I don't think the wikipedia article captures the flavour of the book.
Yes, most of the concrete predictions listed in wikipedia have happened. That's not, I think, the point. Everyone from Clarke to Pournelle was predicting those things.
The difference with Toffler, and why I thought he was wrong then and still think he is wrong, is that he regarded these predictable changes as A BAD THING. He regarded it all as being a disaster for human mental health, with people overwhelmed and without hope with no firm foundations. No permanent place. No permanent relationships. etc.
And, on top of that, he was one of those predicting the imminent exhaustion of metals (by 1980 if I recall), oil and gas and coal, constantly increasing pollution, and so forth.
It's all just so wrong, and for very fundamental reasons.
The peak of pollution was just after WW2 and in the 1950s. Since then everything from the rivers and oceans to the air in cities (and globally) has become far *less* polluted. Except in places where the government is in charge of everything, such as the Soviet Union and today's China.
Toffler totally missed that while people might change their physical address and phone number often, other means were developed that enable maintaining permanent relationships -- phone number portability (at least within a country), permanent email addresses (I've been bruce@hoult.org for more than 20 years and always will be in future), and semi-permanent accounts on facebook, twitter, skype, and dozens of others including eevblog -- any one might disappear due to accident or some organisation ceasing to exist, but there is redundancy. In any event they tend to last a lot longer than jobs, phone numbers, and physical addresses.
It must be incredibly difficult for a young person now to imagine how isolating it was to be a teenager (or a wife) on a farm in a rural area in the 1960s. A rural area anywhere even in the UK or USA, but all the more so in somewhere like New Zealand or Australia. There was maybe radio and a newspaper and gradually TV to keep track of what was happening in the outside world, but that was very filtered and superficial. You could get more specialised magazines such as Scientific American or Wireless World, but those were literally three or four months out of date when you got them.
The worst part was that you didn't have a voice. You couldn't *participate*.

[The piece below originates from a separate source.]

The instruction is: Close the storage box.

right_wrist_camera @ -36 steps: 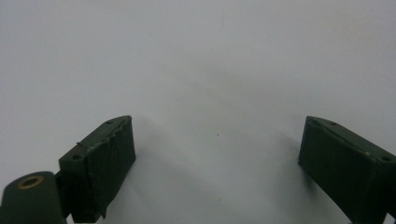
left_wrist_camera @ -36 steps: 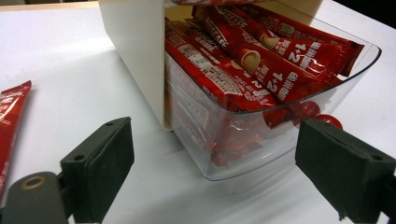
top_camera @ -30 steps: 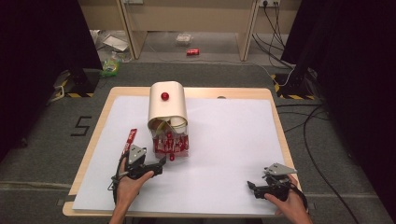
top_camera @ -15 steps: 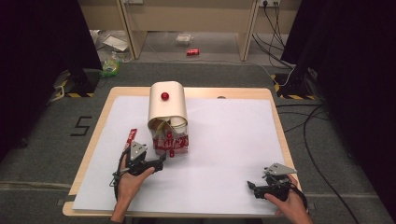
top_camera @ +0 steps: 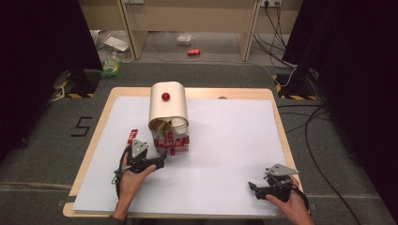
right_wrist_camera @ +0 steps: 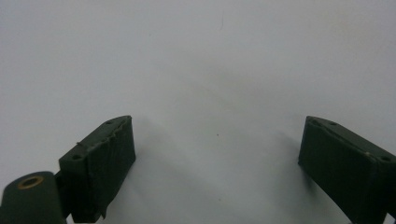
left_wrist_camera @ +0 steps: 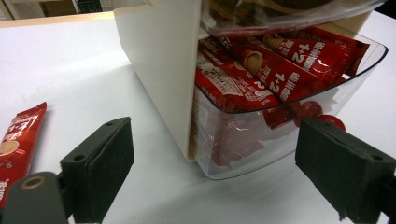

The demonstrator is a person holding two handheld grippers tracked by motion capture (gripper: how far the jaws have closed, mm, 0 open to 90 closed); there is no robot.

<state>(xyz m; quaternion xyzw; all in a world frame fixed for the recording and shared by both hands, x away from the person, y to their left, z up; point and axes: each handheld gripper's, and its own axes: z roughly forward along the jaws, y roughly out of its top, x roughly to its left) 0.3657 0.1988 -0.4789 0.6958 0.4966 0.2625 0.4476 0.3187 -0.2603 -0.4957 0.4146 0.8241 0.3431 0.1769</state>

Now I can choose to live at a remote beach in the most isolated region of one of the most isolated countries in the world (New Zealand) but I can participate fully (especially in these times without physical conferences) in any world-wide interest I might have. For example I can participate in RISC-V task groups designing new instruction set extensions, and have an actual influence over the results. I can contribute to LLVM or the Linux kernel or anything else that attracts my interest. I can be EMPLOYED by a company anywhere in the world. I can communicate instantly -- by written word, photos, voice, or video -- with anyone who I choose to stay in contact with.
The world -- fifty years after Toffler (and the Club of Rome, and others) made dire predictions of societal and physical collapse 10 or 20 years out -- is not a disaster, it it INFINITELY better in every way than the world of 1970.